Redacción de la Pluma Viral
Faltan apenas tan solo 284 días para la renovación de las autoridades provinciales y el escenario político ya comenzó a girar alrededor de candidaturas, alianzas y estrategias electorales. Sin embargo, fuera de los despachos oficiales y de las mesas de negociación, gran parte de la sociedad enfrenta problemas que llevan años sin resolverse.
Mientras la dirigencia concentra su atención en la próxima elección, numerosas pequeñas y medianas empresas atraviesan dificultades para sostener su actividad y muchas han debido cerrar sus puertas, con el consecuente impacto sobre el empleo y la economía local.

A ello se suma una agenda pública marcada por la preocupación por el narcotráfico y el narcomenudeo, temas que ocupan un lugar cada vez más visible en el debate provincial y generan inquietud entre los vecinos.

Las deficiencias en infraestructura tampoco desaparecen.
Cada temporada de lluvias vuelve a poner en evidencia los problemas de inundaciones en distintos puntos de Tucumán, mientras que durante el invierno persisten los reclamos vinculados al acceso al gas y otros servicios esenciales.
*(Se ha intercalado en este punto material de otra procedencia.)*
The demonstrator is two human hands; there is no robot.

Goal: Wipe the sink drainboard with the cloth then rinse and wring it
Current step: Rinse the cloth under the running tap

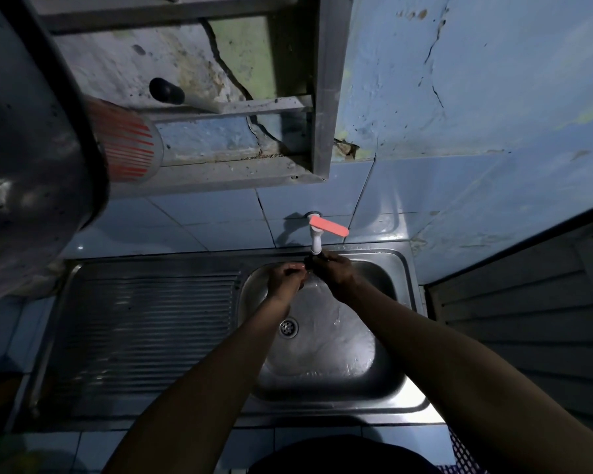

En paralelo, productores y transportistas continúan señalando el deterioro de numerosos caminos utilizados para la producción, una situación que, según distintos sectores, afecta la competitividad y el desarrollo económico.

A este panorama se agrega otro interrogante que se repite año tras año: ¿dónde están las inversiones privadas anunciadas y los nuevos puestos de trabajo prometidos?
La falta de proyectos de gran impacto alimenta la percepción de estancamiento económico en una provincia que enfrenta elevados niveles de pobreza y dificultades para generar empleo formal.
Con el calendario electoral en marcha, la discusión política parece enfocarse en quién ocupará los próximos cargos.
Para muchos tucumanos, en cambio, la prioridad sigue siendo otra: recuperar el crecimiento económico, atraer inversiones, fortalecer la seguridad, mejorar la infraestructura y generar oportunidades laborales.
Porque las campañas pasan, los discursos cambian y las candidaturas se renuevan.
Los problemas estructurales de Tucumán, en cambio, siguen esperando respuestas concretas.